The doctor kept up a monologue the whole time she worked, talking about what she was doing, but also about the wonderful half-sleepover party that her twins had a couple of weeks ago. She told him she was using gluey string again, and he looked at me with accusing eyes as he said "You lied, Mom, you LIED! You told me she would use a needle!" and I just took it, since I knew she was using a needle, but she kept her hand cupped a bit so he couldn't see what she was doing, and I thought again about my own accusation to my father. When she was finished, she showed him the curved needle she was using, so like a fishhook, and told him "Your mom wasn't lying, bud. This is the needle I used, but it was like gluey string, because you couldn't feel it, right?" Then she bandaged him up, gave me a bunch of surgical instruments, and gave him a lime popsicle.

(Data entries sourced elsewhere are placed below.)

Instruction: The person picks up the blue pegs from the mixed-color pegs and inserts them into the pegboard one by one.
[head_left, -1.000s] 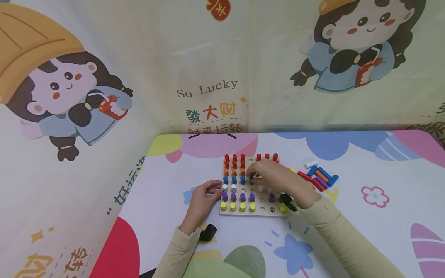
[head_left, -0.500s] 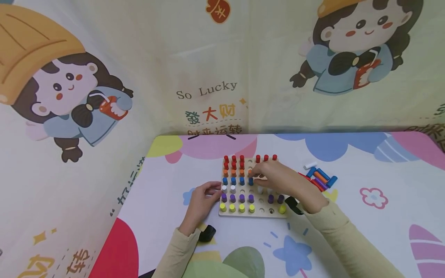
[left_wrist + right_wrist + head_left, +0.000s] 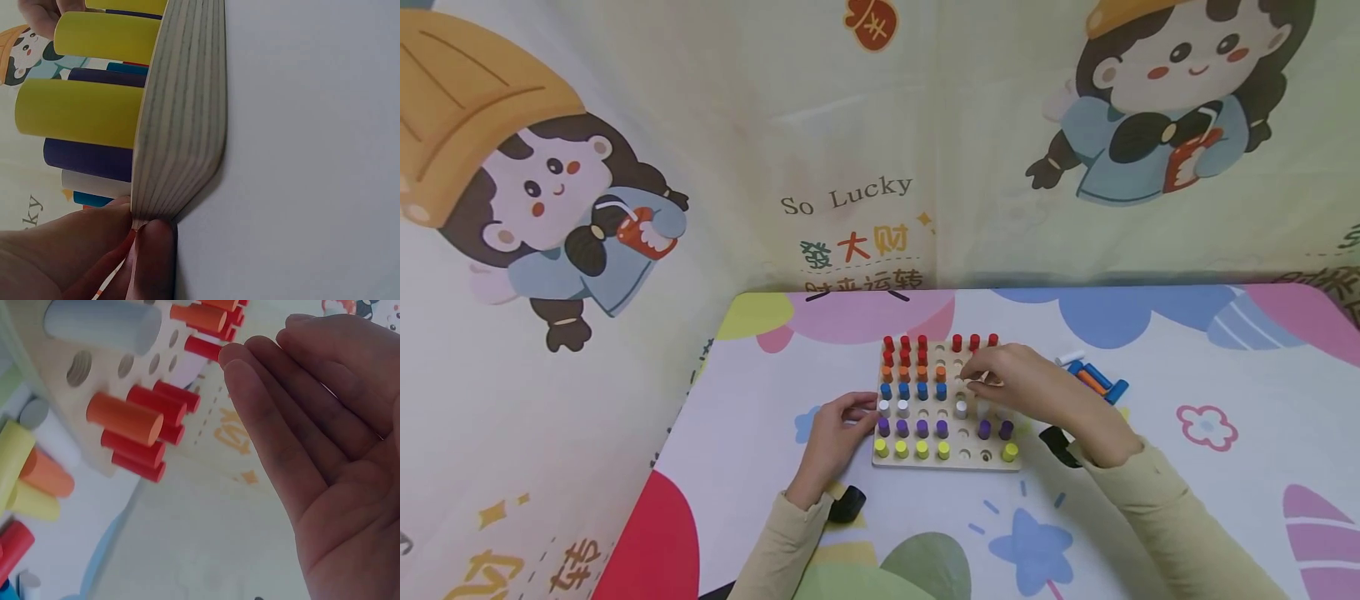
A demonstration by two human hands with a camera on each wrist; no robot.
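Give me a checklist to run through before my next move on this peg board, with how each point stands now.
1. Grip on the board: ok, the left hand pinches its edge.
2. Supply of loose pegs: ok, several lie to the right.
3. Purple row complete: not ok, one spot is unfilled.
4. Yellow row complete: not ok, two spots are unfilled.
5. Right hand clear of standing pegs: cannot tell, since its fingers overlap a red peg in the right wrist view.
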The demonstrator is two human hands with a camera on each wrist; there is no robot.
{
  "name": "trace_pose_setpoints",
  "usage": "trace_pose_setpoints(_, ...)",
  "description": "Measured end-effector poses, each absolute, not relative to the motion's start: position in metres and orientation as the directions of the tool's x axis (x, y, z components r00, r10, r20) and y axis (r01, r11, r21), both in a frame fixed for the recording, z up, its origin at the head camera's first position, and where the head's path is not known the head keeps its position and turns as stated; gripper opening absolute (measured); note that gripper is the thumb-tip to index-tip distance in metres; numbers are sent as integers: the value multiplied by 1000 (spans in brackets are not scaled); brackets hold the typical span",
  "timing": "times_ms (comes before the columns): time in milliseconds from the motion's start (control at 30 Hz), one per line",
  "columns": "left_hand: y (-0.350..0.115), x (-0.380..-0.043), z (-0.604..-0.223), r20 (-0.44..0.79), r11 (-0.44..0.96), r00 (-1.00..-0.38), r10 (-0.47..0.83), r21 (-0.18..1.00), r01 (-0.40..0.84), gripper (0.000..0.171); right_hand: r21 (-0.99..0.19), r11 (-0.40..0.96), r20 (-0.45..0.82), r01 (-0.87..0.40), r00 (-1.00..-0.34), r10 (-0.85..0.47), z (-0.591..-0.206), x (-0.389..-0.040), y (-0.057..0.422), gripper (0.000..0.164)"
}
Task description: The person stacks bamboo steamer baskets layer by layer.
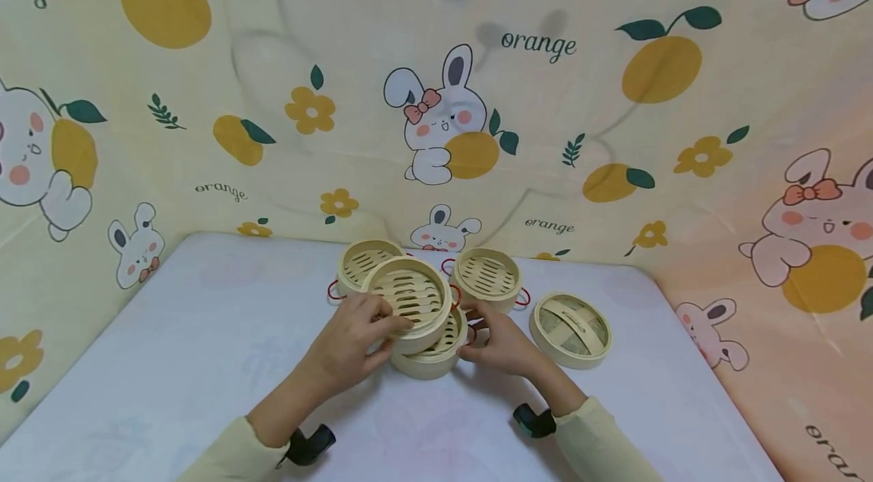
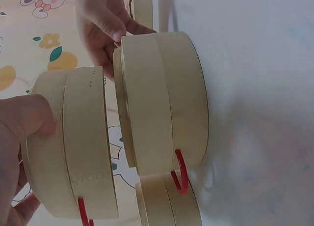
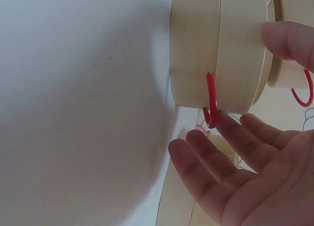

See? Ready for a second career, I am.
We came home weary and hungry. BDF had been so worried he cleaned and vacuumed the living room while I was gone. The other three kids were asleep. We sent Little Man to bed and BDF and I nibbled at our dinner, gone unappetizing in the hours since we'd left for the ER while BDF played Wii and I drank straight tequila, the only alcohol we had in the house. I've told everyone else they can't do anything to get another trip to the ER at least for the rest of the month.